- _Dataset section_

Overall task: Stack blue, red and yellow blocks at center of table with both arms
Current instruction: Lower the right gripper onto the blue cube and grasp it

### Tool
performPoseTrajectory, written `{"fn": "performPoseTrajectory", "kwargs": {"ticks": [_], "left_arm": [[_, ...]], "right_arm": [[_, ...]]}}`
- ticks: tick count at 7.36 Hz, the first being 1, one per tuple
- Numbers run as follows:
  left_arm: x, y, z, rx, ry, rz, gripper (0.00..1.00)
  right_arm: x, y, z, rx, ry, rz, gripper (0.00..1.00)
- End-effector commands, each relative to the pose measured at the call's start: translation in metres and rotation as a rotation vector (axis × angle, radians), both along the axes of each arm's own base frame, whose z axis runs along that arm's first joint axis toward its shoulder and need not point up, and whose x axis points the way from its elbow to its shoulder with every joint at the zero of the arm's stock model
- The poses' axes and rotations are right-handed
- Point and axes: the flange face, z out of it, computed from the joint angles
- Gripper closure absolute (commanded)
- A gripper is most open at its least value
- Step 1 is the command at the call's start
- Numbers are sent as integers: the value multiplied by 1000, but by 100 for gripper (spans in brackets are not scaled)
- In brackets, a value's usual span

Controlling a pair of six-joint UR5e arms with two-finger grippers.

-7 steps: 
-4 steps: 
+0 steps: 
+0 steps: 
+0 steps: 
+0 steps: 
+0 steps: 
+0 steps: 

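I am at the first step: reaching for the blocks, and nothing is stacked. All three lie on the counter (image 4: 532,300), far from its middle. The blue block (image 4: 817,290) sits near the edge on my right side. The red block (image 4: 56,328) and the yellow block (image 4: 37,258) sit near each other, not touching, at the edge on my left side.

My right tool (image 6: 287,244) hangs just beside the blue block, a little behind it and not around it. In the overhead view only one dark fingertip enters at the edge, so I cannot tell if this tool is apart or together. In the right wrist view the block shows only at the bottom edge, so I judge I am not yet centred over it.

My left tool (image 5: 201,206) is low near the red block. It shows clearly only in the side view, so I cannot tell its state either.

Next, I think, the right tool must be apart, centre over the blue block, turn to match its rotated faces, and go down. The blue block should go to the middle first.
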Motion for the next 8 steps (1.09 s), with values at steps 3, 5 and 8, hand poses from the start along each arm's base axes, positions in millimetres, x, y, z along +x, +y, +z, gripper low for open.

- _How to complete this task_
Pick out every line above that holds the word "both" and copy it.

- _Answer for this exercise_
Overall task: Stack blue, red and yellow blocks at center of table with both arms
- End-effector commands, each relative to the pose measured at the call's start: translation in metres and rotation as a rotation vector (axis × angle, radians), both along the axes of each arm's own base frame, whose z axis runs along that arm's first joint axis toward its shoulder and need not point up, and whose x axis points the way from its elbow to its shoulder with every joint at the zero of the arm's stock model

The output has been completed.